I nodded. After waiting another twenty minutes I too left the gallery.

Yes, Etherton is right about my diplomacy. As soon as I got into the street I found myself practising it. For weeks I have been diplomatic in the matter of the telephone, repressing my impulses to ring her up at odd moments and on slight pretexts, and now I repressed my impulse to ring her up and ask what had happened. But what if she were not at the Ethertons' to-night? I should never be able to sit there the whole evening in ignorance of what had happened to her. Perhaps, if I spoke to old Etherton about it, he would take pity on me and ring up her flat.

But when I arrived at the Ethertons', Rose was there already. She was talking to a man and woman, people of about her own age, whom I did not know, and for some time she did not notice me. At last, turning and catching sight of me, she came towards me.

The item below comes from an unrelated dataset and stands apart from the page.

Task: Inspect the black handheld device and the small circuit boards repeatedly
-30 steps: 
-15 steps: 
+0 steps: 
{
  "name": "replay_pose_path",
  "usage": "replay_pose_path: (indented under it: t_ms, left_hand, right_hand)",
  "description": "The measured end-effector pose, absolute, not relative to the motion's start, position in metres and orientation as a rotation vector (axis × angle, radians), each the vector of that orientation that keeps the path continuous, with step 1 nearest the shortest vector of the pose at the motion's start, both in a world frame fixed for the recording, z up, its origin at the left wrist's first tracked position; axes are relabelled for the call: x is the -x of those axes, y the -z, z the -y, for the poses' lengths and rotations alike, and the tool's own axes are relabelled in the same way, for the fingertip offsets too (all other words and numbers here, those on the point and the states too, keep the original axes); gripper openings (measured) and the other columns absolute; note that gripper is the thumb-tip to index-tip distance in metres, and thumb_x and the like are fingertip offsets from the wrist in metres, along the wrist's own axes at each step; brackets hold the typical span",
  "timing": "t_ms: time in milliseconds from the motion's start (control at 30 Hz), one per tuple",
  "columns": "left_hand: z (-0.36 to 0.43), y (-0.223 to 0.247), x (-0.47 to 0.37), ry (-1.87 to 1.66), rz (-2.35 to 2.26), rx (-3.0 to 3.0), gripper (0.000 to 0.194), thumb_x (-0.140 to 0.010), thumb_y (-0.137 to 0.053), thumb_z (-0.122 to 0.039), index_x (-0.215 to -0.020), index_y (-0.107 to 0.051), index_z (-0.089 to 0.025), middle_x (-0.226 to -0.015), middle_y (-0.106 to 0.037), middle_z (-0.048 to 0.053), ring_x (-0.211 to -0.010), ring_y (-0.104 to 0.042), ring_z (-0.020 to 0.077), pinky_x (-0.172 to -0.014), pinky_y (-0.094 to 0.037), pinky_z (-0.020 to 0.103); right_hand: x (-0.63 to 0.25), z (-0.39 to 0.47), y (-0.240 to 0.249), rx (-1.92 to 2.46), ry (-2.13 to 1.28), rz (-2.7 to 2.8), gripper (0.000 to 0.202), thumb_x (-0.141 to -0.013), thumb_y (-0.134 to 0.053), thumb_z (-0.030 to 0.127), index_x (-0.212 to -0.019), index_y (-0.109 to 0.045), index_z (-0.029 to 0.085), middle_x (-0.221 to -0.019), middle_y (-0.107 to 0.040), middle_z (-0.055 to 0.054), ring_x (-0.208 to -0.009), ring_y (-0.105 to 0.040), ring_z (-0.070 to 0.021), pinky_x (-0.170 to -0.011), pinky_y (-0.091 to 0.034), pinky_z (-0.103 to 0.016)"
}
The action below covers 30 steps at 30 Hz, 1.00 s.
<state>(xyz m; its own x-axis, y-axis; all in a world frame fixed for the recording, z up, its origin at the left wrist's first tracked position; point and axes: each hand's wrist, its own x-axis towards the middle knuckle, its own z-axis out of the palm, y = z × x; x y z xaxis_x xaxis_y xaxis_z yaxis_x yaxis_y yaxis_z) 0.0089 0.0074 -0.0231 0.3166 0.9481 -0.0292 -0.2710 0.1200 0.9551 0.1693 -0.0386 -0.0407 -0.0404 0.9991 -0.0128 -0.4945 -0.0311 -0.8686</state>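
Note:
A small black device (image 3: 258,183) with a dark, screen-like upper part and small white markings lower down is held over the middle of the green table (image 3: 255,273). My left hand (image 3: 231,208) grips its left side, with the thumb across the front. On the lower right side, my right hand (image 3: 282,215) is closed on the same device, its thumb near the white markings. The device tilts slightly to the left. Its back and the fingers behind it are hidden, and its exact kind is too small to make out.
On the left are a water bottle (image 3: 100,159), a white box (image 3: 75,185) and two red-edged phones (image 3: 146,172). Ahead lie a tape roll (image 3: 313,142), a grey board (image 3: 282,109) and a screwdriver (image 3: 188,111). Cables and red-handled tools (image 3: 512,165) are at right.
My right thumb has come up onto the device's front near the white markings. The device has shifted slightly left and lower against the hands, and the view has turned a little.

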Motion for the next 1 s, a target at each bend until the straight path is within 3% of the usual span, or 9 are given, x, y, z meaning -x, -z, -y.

‘Do forgive me for leaving you in the lurch this afternoon,' she said. ‘Two old friends whom I hadn't seen for nearly a year turned up unexpectedly just as I was starting and I couldn't very well leave them on the doorstep. I felt sure you wouldn't mind.'

I assured her that she had been right, but I knew, from the sudden quenching of her smile, that my face belied my words. I hoped she would stay and talk to me, but she was anxious to introduce me to my supplanters.

‘They're the couple I was talking to just now,' she said; ‘I'm sure you'll like them. Edith Bryan and I were at school together and he, her brother, is a geologist. They've just come back from Peru'; and with that she led me off to be introduced.

They are really, I'm sure, quite nice people, but I hated them both at once and suspected him of being in love with Rose. Worse, I half believe Rose is in love with him. He took her in to dinner and it seemed as if she was talking to one or other of them the whole evening.

And worse, far worse, was to come. My last shred of comfort was denied me; for when the Bryans were making their adieus Rose came over to me and told me that they were driving her home. ‘They want to see Jennifer whom they missed this afternoon.'

There was the same innocent confidence in her eyes as when she had apologised for her defection this afternoon. Evidently she dealt me these blows without the least idea of their effect on me. If the position had been reversed, if it had been I who was excusing myself, she would, I'm sure, have accepted my desertion with perfect good humour. Ah, but wouldn't that have been merely because it meant so little to her? But this time I did my best to hide my mortification, for fear I should again see that sudden quenching of her smile and feel that I had pained her.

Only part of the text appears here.